Estos errores cometen el 90 % de los jardineros al plantar ajo, por eso los bulbos quedan pequeños.

Errores que cometen el 90 % de los jardineros al plantar ajo y que provocan bulbos pequeños

La mayoría de los jardineros desconocen que algunos errores frecuentes al plantar ajo son responsables de que las cabezas queden pequeñas. Aunque los bulbos pequeños no pierden sabor, resultan más difíciles de manejar.

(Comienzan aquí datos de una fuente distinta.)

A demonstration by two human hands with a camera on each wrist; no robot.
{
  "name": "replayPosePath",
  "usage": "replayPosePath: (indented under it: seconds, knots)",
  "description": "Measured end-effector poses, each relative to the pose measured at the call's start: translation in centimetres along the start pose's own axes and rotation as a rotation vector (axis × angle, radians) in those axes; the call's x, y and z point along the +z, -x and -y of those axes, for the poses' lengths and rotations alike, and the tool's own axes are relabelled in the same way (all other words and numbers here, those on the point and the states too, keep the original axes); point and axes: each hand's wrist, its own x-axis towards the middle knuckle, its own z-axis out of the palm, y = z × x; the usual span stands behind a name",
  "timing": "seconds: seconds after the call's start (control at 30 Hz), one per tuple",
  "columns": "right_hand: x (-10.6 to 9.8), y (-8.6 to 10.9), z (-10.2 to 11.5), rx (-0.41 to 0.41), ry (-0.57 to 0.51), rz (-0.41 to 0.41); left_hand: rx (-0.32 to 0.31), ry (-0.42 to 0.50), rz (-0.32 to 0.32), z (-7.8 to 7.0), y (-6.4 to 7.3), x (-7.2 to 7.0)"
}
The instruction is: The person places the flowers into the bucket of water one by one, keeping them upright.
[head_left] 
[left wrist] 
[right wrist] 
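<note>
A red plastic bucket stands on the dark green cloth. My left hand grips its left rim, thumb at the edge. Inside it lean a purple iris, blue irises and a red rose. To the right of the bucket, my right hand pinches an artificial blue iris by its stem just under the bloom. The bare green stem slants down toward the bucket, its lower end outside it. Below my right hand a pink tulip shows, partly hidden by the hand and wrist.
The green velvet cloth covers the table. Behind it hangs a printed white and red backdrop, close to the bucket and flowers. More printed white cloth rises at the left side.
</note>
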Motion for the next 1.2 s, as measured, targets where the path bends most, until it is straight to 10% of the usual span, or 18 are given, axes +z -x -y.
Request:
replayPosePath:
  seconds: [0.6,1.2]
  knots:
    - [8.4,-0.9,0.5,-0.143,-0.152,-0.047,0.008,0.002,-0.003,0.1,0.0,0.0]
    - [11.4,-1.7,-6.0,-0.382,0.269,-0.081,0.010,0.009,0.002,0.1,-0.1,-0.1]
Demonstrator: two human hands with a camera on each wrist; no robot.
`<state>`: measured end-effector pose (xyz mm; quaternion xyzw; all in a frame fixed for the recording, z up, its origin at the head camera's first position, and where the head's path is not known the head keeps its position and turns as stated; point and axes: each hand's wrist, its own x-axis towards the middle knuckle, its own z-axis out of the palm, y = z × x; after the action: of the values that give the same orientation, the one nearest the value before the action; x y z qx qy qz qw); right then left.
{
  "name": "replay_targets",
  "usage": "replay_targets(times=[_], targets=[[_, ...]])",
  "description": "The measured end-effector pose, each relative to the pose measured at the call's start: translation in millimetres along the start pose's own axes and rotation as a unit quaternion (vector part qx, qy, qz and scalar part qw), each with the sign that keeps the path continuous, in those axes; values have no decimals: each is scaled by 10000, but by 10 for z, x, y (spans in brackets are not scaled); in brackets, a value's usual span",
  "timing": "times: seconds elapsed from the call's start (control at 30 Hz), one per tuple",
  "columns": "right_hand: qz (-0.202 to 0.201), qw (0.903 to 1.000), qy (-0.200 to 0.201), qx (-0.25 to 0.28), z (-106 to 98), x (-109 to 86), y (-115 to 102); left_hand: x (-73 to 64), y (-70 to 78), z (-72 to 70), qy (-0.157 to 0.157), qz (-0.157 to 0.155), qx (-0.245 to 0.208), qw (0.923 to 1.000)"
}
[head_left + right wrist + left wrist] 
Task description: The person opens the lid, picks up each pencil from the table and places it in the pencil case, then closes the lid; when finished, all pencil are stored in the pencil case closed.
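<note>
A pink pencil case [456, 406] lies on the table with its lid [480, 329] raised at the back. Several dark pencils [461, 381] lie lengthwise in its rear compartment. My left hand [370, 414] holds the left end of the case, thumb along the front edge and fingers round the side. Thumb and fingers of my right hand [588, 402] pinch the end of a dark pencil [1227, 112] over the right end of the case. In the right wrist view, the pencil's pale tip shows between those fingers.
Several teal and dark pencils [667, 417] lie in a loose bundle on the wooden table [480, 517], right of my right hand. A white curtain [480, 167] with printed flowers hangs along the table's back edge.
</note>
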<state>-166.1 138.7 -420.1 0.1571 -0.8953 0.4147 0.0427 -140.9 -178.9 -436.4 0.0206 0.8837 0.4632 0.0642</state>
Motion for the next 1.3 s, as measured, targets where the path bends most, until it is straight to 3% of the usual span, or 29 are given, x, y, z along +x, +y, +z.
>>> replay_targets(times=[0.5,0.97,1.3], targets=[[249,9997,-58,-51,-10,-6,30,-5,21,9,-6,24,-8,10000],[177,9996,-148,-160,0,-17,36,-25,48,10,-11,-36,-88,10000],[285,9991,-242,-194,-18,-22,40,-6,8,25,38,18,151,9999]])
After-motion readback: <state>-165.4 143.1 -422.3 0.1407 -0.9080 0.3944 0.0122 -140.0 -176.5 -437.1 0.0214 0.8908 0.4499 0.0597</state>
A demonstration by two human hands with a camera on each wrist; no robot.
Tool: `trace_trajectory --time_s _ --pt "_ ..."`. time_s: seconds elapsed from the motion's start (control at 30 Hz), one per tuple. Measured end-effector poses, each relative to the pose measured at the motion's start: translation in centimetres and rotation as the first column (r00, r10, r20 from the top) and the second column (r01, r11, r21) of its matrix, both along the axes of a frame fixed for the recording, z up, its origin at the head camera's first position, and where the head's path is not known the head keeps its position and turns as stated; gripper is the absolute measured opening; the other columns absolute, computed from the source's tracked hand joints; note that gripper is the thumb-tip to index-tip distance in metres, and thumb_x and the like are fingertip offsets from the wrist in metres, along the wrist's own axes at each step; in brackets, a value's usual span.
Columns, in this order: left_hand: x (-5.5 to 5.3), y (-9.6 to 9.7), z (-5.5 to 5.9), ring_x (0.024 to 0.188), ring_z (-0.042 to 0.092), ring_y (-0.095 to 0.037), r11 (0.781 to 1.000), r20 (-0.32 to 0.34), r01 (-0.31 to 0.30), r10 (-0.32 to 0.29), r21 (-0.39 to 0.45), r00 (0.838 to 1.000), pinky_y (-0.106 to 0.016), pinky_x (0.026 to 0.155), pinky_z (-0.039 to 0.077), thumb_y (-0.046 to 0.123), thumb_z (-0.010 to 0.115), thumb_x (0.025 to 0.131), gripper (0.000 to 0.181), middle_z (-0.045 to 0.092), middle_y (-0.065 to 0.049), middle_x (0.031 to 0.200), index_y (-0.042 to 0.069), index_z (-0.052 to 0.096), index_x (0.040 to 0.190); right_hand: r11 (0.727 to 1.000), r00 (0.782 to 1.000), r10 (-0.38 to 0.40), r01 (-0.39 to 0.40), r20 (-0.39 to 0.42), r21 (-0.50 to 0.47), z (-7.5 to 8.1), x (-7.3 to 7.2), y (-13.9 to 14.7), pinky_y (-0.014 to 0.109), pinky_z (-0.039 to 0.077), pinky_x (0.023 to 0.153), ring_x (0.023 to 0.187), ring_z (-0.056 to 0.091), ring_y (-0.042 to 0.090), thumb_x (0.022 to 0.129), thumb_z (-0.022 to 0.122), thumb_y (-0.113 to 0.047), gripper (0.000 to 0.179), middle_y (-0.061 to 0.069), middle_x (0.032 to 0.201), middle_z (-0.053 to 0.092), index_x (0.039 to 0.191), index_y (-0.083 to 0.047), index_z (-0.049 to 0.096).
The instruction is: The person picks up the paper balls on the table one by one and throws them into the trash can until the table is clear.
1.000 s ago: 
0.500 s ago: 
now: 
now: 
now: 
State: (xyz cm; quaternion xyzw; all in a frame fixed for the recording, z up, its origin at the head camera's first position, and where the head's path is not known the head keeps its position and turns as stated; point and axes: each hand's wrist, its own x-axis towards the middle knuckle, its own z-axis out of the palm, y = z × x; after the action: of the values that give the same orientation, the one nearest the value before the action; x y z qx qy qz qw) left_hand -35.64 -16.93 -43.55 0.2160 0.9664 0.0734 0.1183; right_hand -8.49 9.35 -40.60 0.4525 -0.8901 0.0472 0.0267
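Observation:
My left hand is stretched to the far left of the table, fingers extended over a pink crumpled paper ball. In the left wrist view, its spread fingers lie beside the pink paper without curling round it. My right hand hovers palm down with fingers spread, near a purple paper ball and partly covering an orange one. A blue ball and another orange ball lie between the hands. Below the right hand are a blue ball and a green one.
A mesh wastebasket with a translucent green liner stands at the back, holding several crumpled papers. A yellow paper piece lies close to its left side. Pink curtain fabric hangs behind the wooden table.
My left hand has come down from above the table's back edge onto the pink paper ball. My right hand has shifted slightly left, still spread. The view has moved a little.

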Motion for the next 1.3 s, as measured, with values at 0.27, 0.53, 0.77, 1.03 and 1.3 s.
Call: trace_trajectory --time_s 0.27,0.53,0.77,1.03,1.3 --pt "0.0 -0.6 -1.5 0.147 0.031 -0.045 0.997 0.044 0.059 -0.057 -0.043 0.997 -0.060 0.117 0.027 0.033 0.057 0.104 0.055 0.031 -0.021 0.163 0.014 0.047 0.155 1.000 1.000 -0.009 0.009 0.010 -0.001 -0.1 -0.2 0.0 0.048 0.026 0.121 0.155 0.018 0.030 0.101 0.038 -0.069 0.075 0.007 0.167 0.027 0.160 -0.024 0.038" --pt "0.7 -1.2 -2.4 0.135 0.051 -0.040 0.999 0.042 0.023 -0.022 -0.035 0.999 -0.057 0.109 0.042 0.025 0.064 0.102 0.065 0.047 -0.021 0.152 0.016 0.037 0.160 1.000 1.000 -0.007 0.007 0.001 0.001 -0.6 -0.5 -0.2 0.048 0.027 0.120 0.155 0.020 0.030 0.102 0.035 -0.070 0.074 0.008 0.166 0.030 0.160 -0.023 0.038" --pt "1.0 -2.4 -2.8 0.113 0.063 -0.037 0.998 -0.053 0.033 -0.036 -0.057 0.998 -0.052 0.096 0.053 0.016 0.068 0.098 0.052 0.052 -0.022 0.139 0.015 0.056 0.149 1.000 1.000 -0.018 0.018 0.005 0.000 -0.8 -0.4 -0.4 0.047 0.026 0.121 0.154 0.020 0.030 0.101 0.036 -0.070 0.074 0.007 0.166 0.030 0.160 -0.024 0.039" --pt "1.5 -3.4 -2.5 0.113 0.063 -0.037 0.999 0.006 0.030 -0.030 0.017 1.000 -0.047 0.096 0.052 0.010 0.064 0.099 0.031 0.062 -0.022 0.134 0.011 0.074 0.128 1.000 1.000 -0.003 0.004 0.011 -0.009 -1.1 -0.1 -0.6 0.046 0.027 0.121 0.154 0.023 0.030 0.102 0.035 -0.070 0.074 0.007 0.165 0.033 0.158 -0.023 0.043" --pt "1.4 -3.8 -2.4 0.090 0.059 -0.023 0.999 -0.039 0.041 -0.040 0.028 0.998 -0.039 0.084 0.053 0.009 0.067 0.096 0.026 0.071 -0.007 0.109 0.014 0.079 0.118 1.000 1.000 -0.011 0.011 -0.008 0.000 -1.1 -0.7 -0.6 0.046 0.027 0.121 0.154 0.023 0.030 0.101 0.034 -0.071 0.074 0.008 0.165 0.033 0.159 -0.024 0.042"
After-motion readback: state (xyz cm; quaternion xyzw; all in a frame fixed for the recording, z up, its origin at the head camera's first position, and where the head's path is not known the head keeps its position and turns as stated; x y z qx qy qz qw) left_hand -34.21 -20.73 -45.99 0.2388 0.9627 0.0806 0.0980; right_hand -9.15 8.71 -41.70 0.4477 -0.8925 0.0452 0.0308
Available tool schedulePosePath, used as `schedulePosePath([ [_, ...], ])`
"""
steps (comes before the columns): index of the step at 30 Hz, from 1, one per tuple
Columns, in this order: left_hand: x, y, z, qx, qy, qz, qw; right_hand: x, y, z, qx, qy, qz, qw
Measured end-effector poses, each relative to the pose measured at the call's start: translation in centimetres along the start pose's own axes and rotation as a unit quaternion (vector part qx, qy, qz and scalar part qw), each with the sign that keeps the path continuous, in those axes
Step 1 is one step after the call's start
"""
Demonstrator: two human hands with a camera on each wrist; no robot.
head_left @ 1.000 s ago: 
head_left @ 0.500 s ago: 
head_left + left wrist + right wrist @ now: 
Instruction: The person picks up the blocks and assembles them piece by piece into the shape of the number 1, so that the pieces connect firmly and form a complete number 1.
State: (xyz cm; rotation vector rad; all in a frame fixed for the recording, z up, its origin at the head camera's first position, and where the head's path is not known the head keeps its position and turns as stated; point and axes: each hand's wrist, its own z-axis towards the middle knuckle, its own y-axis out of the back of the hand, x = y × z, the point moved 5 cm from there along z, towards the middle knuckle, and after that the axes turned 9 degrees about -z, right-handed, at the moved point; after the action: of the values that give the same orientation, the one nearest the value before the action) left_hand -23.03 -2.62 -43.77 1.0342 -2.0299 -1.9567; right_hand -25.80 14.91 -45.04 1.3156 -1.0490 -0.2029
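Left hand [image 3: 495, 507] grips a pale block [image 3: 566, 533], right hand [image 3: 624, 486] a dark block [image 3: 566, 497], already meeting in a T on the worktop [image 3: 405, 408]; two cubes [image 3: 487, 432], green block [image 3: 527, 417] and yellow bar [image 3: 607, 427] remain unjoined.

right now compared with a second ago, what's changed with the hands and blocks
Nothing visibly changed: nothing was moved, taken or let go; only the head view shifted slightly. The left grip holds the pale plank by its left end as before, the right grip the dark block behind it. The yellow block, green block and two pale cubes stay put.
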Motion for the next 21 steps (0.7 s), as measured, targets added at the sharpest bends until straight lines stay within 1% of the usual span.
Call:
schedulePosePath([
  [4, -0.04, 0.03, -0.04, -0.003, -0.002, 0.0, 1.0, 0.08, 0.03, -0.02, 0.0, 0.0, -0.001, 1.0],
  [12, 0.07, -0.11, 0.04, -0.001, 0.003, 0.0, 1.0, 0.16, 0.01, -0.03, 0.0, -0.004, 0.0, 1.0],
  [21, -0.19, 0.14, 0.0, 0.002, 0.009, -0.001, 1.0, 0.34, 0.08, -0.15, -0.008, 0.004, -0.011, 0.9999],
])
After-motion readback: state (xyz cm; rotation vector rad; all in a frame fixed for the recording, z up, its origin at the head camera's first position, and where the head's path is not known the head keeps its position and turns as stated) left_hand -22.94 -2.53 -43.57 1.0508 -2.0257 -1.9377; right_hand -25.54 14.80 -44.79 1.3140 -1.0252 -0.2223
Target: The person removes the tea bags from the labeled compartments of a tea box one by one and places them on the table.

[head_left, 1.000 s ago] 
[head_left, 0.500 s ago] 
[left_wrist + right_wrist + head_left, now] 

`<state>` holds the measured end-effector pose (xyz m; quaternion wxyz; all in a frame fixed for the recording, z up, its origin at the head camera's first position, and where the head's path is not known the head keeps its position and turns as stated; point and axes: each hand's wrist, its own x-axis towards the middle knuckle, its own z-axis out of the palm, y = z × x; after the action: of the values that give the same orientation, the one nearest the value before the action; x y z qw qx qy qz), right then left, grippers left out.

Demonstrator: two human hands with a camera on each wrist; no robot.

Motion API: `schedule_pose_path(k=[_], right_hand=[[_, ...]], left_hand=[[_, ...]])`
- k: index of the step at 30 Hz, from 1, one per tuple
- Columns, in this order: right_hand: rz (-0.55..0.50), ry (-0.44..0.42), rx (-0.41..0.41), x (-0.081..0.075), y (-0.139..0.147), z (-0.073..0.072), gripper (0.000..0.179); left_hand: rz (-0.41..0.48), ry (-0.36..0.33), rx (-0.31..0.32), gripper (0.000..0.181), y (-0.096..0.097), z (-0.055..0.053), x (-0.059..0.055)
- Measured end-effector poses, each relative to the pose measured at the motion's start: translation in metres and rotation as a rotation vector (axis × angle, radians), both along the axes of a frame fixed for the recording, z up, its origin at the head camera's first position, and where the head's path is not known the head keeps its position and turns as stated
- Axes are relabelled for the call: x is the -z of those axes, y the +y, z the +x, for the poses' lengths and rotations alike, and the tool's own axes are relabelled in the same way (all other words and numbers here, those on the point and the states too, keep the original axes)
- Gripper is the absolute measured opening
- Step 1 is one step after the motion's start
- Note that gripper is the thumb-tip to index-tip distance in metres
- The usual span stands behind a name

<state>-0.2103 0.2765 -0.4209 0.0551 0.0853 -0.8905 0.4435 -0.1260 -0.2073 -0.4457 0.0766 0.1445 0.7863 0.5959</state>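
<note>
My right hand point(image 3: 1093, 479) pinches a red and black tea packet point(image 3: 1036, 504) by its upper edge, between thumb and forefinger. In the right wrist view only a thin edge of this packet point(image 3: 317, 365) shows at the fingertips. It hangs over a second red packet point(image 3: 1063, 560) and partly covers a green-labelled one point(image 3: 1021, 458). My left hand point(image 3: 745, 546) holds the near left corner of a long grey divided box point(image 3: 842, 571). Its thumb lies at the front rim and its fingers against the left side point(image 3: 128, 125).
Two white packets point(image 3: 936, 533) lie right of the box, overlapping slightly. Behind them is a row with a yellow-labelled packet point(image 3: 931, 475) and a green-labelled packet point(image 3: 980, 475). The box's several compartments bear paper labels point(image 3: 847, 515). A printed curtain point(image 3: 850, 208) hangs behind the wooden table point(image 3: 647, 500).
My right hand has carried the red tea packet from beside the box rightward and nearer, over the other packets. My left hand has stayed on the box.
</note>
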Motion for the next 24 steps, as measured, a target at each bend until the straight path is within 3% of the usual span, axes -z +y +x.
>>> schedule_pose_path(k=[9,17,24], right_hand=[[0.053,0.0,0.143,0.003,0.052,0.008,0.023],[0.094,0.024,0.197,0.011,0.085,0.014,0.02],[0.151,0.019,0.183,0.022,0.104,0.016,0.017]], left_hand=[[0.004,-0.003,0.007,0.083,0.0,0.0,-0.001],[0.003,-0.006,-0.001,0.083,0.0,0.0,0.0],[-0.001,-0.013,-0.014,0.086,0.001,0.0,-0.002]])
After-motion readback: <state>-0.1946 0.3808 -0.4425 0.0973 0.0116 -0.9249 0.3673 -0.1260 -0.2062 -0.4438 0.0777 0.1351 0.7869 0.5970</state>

Aquí no abordaremos la diferencia entre variedades de invierno o primavera, sino las causas que disminuyen el tamaño de los ajos, afectando el rendimiento de la cosecha.

Selección del material de siembra

La base para cultivar ajos fuertes está en elegir bien el material de siembra. Lo que plantes condiciona la cosecha. Pero no basta con la calidad de cada diente, también debes considerar otros factores a menudo ignorados.

Origen del material vegetal

Lo ideal es usar bulbos de ajo originarios de la misma región donde se van a plantar. Aunque la variedad se adapte al clima, necesita tiempo para aclimatarse. De lo contrario, la primera cosecha suele dar bulbos pequeños.

Selección de los dientes

Para plantar ajo de invierno, se prefieren bulbos con cuatro dientes o menos. En cambio, para el ajo de primavera, lo óptimo es seleccionar sólo los dientes de la fila externa, porque los interiores suelen generar bulbos de menor tamaño.

Renovar el material de siembra

Como la reproducción del ajo es vegetativa, con el tiempo se acumulan defectos genéticos que afectan la calidad. Por eso es necesario renovar periódicamente el material. No se trata de intercambiar bulbos con los vecinos, sino de conservar los tallos florales para recuperar los bulbos y mantener la calidad.

El lugar de siembra

Además de elegir un sitio abierto y soleado, es fundamental realizar una buena rotación de cultivos. Replantar ajo en el mismo terreno o tras cultivos afines, como la cebolla, suele retrasar el desarrollo de los bulbos.

Condiciones del suelo

El suelo ideal para el ajo es ligero, fértil y con pH superior a 7. Preparar bien las camas de siembra incorporando compost, arena y ceniza garantiza un entorno óptimo para el crecimiento.

Profundidad y espaciamiento para plantar

El consenso suele ser plantar los dientes separados unos 8 cm, pero la profundidad adecuada varía según el tipo de suelo y la posible adición de arena. El espaciamiento correcto es crucial; los ajos de primavera requieren plantarse más juntos que las variedades grandes o de invierno.

Resumen

Evitar errores comunes desde la elección del material de siembra hasta el conocimiento del suelo y la correcta separación entre dientes es esencial para obtener bulbos de ajo saludables y maximizar la cosecha.